Pérez teaches at the Autonomous University of Madrid, where Lucía is a student Álvaro García
At Hospital La Paz they are working on this transition, not only for cancer but also for other complex diseases. “We’re always producing more survivors, more children who will conquer the disease and who still need medical care or monitoring,” explains Pérez, who admits that this move from pediatricians to other types of doctors can be a bit abrupt for the youngster. “Paediatricians are, I don’t know if that’s the word, but more loving.”
With teams connected, that transition becomes more gradual in La Paz, where there’s a unit for teens with cancer that sits halfway between the Disney decorations of the kids’ rooms and the cold plants of the adults. “We are integrating psychologists, adult doctors, children, professionals from other fields to work on this change.

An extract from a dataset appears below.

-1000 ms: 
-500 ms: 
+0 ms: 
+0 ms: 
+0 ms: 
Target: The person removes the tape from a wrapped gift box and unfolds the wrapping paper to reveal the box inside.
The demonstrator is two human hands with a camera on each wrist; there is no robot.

And we are constantly connected to the new doctors who treat our patients,” emphasizes the pediatrician.
“It’s a humanization that’s part of the investigation. I always say that the best way to help Jaime and Lucía is to do some research and be kind to them. They will provide the answers to the questions that we don’t have today, because they have experienced it firsthand and are very committed and brilliant people,” defends Pérez.
You still have a long way to go. They are a few years behind their age in their first and second year of medicine, respectively, since both were away with the treatments for many months. After such a long time in the hospital, his calling is to continue helping others. Lucía says she had it before she got sick. “Later I even asked myself whether I idealized doctors and that’s why I wanted to study the profession.” Jaime is aware that he lost many things in his life due to cancer, but that without cancer he would not have gone down the path he took.